OPINIóN
Actualizado 27/06/2025 12:32:27
Concha Torres

Ninguno de mis cuatro abuelos se subió jamás a un avión. Mis padres cuando ya estaban en edad de merecer y, por supuesto, como cosa excepcional, aunque con el paso de los años le cogieran cierto gusto. Yo recuerdo mi primer vuelo perfectamente, un Madrid-Málaga a mis catorce años. Desde entonces ha habido momentos en los que he vivido más en el aire que con los pies en la tierra; mis hijos cruzaron el Atlántico con pocos meses y metidos en una cuna y desde entonces no han parado. Y esta no es una historia familiar tan excepcional; en la genealogía de las personas viajeras, el avión se ha colado por donde antes solo pasaban el tren y la carretera secundaria con todas sus curvas y sus cosechadoras en verano.

El avión se ha quedado con todas las rutas que antes hacíamos en compartimentos de tren donde pasábamos la noche sentados y a veces en extraña compañía; se ha quedado con los pasajeros que empujan, se pierden, quieren pasar delante, se sientan en un sitio que no es el suyo y te clavan las rodillas antes de despegar. El avión se quedó con las maletas atadas con cuerda de esparto primero y con el cinturón del páter familias después (y ya no hablemos de los baúles con perchas y cajoncitos) y ahora cultiva ingenios coloreados con ruedas a prueba de atravesar una era castellana en barbecho. El avión es el sinónimo del viaje, que a la vez es el sinónimo de las vacaciones (aunque algunos lo tengamos que coger también para trabajar) y los que los explotan y sacan tajada de ellos y sus vaivenes lo saben. Se pueden comer patatas durante dos meses o comprar el papel higiénico de oferta; se puede repetir ropa de temporada y no comprar libros, no ir al cine y quizás quitarse alguna caña del recuento semanal, pero no, no se puede admitir que no se sube a un avión salvo si te llamas Greta Thunberg o como cosa excéntrica insistes en que te da miedo…Y en este último supuesto ya hay pilotos y azafatas guapísimos en Instagram que te dan un cursillo para que lo superes.

El avión te lleva a esa isla de la Polinesia donde no se te ha perdido nada pero es el lugar mágico al que siempre hay que volver (afirmación que hacen los que no ha ido nunca); es el que te pone en una tarde en Nueva York, fondo de pantalla donde todo el mundo quiere retratarse al menos una vez en la vida; es la máquina del tiempo que hace que despegues dormido de Madrid y te despiertes con el cuerpo hecho un cuatro pero feliz de estar en Tokyo donde millones de seres de caras sonrientes no se te acercan, no te tocan, las calles están limpísimas y a saber por qué está ahora de moda ir allí y no a Tombuctú.
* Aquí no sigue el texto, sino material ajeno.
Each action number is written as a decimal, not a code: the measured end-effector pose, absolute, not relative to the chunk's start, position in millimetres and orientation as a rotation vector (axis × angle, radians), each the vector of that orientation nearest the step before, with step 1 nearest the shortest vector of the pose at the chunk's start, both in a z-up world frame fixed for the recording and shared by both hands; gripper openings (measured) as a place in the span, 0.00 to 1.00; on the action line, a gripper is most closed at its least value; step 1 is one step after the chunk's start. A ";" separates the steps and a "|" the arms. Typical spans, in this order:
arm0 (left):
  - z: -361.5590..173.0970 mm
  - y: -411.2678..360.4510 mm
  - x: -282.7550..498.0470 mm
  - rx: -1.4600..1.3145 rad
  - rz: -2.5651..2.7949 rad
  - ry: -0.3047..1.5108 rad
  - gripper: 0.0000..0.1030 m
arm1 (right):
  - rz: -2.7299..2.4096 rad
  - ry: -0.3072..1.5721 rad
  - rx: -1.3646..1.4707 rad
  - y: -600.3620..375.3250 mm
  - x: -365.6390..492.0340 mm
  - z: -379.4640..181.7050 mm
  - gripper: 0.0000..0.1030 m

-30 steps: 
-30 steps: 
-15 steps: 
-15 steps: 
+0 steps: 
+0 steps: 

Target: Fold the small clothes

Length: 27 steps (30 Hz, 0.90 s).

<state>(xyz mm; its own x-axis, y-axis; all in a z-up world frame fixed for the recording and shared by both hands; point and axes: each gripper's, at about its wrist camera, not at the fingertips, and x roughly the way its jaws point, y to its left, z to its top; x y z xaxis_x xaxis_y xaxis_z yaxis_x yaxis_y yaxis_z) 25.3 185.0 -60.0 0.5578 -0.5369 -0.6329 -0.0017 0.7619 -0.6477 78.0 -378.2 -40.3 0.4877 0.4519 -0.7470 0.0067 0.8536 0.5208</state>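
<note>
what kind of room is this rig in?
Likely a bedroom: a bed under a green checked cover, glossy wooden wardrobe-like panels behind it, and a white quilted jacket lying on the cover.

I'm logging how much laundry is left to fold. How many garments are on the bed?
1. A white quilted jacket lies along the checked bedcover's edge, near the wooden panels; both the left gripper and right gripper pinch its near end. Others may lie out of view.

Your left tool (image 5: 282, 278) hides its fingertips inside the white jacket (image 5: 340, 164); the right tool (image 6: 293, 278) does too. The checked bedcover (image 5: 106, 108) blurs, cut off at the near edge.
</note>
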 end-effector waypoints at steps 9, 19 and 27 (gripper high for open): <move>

Todo lo que uno puede hacer, relatar, contar con entusiasmo y disfrutar como recuerdo se hace con un avión por medio, y esa es la gracia del aparato y la razón por la cual los cielos se han convertido en autopistas de nubes donde no se producen atascos ni encontronazos, aunque esto último, si seguimos como vamos, no tardará en llegar.

Este verano será el que nos traiga más de cien millones de turistas a España, que están dispuestos a venir a pesar de que sobrepasamos los cuarenta a la sombra, les timamos frecuentemente con unas paellas imposibles y unas sangrías dignas herederas del Calimocho que ya nos envenenaba hace cuarenta años. Vendrán a pesar de que las calas menorquinas parecen un zoco, las grandes playas de Cádiz de tanto bañista no parecen ni grandes y la cornisa cantábrica tiene más trasiego de madrileños que la M30. Vendrán y pagarán trescientos euros por una hamaca a pie de playa en Ibiza (visto en la prensa) y recorrerán Sevilla a las cuatro de la tarde con la fresca. Y vendrán porque los aviones vienen y van y vuelven a venir en este baile que tiene poco de vals y mucho de frenético delirio con banda sonora de festival de música tecno.

Hubo un momento en la historia en el que el hombre descubrió que podía volar, aunque vaya contra su naturaleza; y a partir de ese momento ya ningún lugar nos queda lejos, sólo a tantos euros de billete aéreo. Hubo otro momento en el que a varios señores propietarios de empresas de autobuses se les ocurrió que era más rentable poseer aviones y llenarlos de gente deseosa de ir a cualquier lugar (insisto en lo de “cualquier”) con tal de poder contarlo. Y si ahora nos encontramos con este delirio aéreo es, como tantas otras cosas, porque nos lo merecemos.